Shooting during 2020
- jess5410
- Apr 16, 2024
- 3 min read
Updated: Apr 19, 2024
Looking back at the challenges of the pandemic

It's been just over 4 years since our Production Manager Fi dropped the crew a brief email confirming what we'd all all been anticipating: that all shoots for the week ahead, and for the foreseeable future, had been cancelled.
Similar had been happening across industries worldwide, and the misery of the pandemic and subsequent lockdowns for many is well documented. For media freelancers, the immediate worry was the lack of financial support; and, once the sector started to re-open, the challenges of how to make productions which rely upon human contact.
On Great British Gardens, we were in the very sticky position of being halfway through a year-long documentary following the seasons in some of the country's most prestigious gardens. With "Spring" about to burst into bloom we had kit packed and standing in the hallway when the message came. A frantic but isolated month followed where the production came up with all sorts of methods for keeping the story going. We were fortunate to be one of the first productions to be back up and running, due to the factual nature of the programme and its relative low risk as an almost exclusively outdoor affair- but with some major caveats.
The biggest would be the absence of our star, Carol Klein, whose effervescent presenting and vast horticultural knowledge were the lynchpin of the show. It was decided that shooting one season with her voiceover as guidance would be the next best thing. Similarly, filming with many of our main contributors was deemed too risky, although if you know gardeners, you'll know they'd rather chew off their own arms than leave their precious plants to their own devices for a whole season, which led to some rather comic filming with a long lens from a safe distance as they attended their gardens, like flighty safari animals in wellies.
The crew was depleted by more than half, with only me and researcher Oli Taylor allowed on location. A steeper learning curve you could not image for him, as his duties suddenly included 2nd Camera, Boom Op and everything in between. The rest of the excellent crew were very much missed but Oli did an amazing job of stepping up to the challenge, and also kept me sane on the shoots, in between eating our takeaways alone in various Travelodge bedrooms across the country. We shot our contribs going about their duties, and through it all, the gardens kept on growing, oblivious to the effect of the pandemic on their human keepers...and I felt so lucky to be able to appreciate them.
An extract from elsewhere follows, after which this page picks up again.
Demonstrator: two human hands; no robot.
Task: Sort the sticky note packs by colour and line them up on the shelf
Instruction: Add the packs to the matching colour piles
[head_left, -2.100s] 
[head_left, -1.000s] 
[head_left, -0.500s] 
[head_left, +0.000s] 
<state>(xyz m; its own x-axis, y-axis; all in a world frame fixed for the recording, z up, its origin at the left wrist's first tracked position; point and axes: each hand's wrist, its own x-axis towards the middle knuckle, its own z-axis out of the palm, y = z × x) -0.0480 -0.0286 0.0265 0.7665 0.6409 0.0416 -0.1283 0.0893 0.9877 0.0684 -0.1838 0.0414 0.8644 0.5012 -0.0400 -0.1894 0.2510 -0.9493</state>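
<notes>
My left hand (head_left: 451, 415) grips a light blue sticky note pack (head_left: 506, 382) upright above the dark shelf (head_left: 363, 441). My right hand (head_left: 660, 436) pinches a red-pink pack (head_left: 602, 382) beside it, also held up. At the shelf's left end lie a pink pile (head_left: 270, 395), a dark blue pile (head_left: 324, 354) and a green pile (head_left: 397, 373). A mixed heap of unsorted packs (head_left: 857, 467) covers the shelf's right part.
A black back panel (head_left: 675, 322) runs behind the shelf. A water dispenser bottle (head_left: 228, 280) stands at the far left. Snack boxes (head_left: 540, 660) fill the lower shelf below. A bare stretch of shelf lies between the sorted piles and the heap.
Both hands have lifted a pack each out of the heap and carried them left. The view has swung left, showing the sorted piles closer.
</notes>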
Any production will remember the changes that followed: teaching interviewees to fix their own mics, undertaking intense interviews while half-hidden behind a mask, the stress of Covid Co-ordination when faced with every-changing rules and the sense of responsibility that came with it.
It was only after the fact that some of the effects became apparent. For me, the shock of social awkwardness in large crews, something which had never before been a problem. And the ongoing issues in the industry as a whole, with the scarcity of work around. But 4 years on, I am proud of myself and my colleagues for our resilience and ingenuity under the duress of those times. And I've never been so aware of the necessity of nature for human beings to thrive.